All the data should be transcribed exactly, with every line kept.

* * * * * * *

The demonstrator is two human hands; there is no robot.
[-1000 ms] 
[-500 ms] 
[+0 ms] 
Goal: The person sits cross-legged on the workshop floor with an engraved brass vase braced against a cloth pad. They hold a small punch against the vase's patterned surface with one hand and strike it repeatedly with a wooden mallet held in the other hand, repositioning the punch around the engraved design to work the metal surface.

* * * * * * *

* [ANSWER SPACE]
The demonstrator is two human hands; there is no robot.
[-1000 ms] 
[-500 ms] 
[+0 ms] 
Goal: The person sits cross-legged on the workshop floor with an engraved brass vase braced against a cloth pad. They hold a small punch against the vase's patterned surface with one hand and strike it repeatedly with a wooden mallet held in the other hand, repositioning the punch around the engraved design to work the metal surface.

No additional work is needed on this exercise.